What is DETERMINATION OF SIGNIFICANT RISK DEVICE?
DETERMINATION OF SIGNIFICANT RISK DEVICE is a regulatory document used to assess whether a medical device poses a significant risk to patients or users, guiding the classification and regulatory pathway.
Who is required to file DETERMINATION OF SIGNIFICANT RISK DEVICE?
Manufacturers or sponsors of medical devices are required to file the DETERMINATION OF SIGNIFICANT RISK DEVICE, especially when the device is involved in clinical studies.
How to fill out DETERMINATION OF SIGNIFICANT RISK DEVICE?

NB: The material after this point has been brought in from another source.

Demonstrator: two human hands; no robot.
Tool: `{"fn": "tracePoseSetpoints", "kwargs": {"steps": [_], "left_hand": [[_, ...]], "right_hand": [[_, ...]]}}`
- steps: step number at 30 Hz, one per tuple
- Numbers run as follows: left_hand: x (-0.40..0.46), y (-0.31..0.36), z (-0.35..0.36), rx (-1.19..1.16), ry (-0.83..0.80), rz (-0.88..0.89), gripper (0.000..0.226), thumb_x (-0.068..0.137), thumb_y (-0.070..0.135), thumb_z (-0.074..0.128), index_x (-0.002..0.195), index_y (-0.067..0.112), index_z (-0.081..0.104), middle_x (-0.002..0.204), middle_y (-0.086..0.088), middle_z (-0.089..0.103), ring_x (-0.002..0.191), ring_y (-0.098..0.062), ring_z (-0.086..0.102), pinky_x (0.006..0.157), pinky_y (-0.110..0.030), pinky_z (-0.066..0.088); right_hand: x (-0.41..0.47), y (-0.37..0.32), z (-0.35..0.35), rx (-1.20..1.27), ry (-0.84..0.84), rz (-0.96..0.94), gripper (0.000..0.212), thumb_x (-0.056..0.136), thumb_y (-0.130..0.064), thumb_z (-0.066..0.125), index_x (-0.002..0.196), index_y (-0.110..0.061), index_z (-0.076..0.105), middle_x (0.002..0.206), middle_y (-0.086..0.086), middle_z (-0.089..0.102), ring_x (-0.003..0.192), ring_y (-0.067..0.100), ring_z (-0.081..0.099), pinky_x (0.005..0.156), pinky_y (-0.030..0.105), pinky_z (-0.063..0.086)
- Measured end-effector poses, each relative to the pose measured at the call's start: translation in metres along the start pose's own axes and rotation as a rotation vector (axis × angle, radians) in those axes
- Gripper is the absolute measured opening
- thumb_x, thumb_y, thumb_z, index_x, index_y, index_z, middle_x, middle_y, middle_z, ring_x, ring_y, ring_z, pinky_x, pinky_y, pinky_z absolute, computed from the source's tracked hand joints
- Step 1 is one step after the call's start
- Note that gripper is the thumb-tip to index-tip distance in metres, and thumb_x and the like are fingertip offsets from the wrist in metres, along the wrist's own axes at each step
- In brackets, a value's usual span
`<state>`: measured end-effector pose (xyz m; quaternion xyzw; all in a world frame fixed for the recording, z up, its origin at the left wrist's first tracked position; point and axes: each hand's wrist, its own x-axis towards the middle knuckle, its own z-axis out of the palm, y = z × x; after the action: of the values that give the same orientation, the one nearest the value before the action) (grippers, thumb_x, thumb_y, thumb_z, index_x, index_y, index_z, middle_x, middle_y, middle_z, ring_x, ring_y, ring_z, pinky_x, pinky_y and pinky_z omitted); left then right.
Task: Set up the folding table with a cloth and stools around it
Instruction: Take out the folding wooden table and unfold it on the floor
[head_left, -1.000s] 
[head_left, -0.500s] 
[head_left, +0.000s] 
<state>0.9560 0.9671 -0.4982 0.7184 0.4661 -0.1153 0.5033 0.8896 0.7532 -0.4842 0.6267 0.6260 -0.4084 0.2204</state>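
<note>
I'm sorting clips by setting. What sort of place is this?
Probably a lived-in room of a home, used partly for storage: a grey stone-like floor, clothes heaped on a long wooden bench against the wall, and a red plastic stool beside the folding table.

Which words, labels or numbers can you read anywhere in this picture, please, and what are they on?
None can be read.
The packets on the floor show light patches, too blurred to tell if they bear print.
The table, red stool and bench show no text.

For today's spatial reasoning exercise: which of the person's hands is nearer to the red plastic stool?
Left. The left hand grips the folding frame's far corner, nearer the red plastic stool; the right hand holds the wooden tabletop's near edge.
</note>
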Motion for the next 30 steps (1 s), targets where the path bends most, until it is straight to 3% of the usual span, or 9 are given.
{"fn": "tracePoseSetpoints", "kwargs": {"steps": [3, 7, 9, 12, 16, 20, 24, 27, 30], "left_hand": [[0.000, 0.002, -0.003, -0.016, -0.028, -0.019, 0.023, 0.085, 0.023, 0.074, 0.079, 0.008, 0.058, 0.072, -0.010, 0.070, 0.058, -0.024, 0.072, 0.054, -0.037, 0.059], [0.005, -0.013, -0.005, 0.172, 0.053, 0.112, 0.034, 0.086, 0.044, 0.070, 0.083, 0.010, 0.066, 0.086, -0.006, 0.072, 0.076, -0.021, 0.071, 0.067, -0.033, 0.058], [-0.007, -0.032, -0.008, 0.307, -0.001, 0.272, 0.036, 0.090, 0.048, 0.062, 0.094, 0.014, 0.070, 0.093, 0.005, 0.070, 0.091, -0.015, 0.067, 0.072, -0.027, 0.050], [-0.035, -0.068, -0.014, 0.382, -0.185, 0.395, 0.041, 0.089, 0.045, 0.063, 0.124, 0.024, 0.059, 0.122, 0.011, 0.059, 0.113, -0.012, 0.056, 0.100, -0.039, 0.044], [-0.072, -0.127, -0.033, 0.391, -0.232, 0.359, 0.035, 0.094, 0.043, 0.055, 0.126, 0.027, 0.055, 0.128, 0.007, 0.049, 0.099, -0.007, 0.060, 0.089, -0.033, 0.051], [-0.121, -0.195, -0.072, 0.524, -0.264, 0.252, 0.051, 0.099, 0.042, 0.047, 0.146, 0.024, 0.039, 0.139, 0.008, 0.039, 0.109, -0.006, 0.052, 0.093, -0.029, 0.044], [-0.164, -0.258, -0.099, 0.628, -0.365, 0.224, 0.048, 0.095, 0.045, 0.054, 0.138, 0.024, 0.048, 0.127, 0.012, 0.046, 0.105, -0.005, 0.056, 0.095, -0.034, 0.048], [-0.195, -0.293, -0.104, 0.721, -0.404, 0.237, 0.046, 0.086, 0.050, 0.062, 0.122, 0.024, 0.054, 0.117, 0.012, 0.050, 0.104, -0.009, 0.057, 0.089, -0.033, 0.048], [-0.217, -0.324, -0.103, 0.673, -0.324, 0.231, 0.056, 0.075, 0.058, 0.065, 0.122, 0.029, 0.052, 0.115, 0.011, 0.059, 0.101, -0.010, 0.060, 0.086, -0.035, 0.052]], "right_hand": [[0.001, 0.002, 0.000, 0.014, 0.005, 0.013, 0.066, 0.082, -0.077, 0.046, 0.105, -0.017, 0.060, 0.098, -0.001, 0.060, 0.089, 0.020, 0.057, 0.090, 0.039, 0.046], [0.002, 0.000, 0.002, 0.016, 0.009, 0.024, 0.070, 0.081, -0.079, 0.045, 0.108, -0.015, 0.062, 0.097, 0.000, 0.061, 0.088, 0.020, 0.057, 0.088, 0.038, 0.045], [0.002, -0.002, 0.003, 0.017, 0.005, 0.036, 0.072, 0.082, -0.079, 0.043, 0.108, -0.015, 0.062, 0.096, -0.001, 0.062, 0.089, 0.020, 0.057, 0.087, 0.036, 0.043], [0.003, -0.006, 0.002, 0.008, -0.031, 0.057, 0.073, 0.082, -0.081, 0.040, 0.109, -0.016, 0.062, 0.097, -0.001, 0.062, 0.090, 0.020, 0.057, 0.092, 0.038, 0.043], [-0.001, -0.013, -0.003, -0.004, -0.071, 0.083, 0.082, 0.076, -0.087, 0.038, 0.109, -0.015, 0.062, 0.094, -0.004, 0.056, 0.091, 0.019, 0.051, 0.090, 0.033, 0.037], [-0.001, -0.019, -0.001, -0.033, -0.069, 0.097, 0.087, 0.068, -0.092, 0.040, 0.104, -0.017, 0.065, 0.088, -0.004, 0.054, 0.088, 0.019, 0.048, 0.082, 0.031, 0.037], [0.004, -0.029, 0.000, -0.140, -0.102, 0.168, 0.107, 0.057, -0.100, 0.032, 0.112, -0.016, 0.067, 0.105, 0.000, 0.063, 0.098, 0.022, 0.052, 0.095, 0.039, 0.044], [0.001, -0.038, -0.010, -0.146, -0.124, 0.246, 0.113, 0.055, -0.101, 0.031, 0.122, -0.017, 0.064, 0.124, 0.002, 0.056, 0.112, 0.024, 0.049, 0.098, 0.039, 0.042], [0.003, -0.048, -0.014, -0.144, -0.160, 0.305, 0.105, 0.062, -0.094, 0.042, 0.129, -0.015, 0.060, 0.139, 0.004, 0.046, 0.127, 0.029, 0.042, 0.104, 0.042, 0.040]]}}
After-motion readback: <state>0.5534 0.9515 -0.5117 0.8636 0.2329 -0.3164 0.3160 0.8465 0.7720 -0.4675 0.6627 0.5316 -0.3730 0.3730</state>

To fill out the DETERMINATION OF SIGNIFICANT RISK DEVICE, one must provide relevant details about the device, including its intended use, the population it serves, the potential risks, and any mitigating measures.
What is the purpose of DETERMINATION OF SIGNIFICANT RISK DEVICE?
The purpose of the DETERMINATION OF SIGNIFICANT RISK DEVICE is to evaluate and categorize the level of risk associated with a medical device to ensure appropriate regulatory oversight.
What information must be reported on DETERMINATION OF SIGNIFICANT RISK DEVICE?
The report must include details such as the device name, intended use, risk assessment, clinical study design, and any prior similar devices or studies.
Fill out your determination of significant risk online with pdfFiller!
pdfFiller is an end-to-end solution for managing, creating, and editing documents and forms in the cloud. Save time and hassle by preparing your tax forms online.
Determination Of Significant Risk is not the form you're looking for?Search for another form here.
Relevant keywords
Related Forms
If you believe that this page should be taken down, please follow our DMCA take down process
here
.
This form may include fields for payment information. Data entered in these fields is not covered by PCI DSS compliance.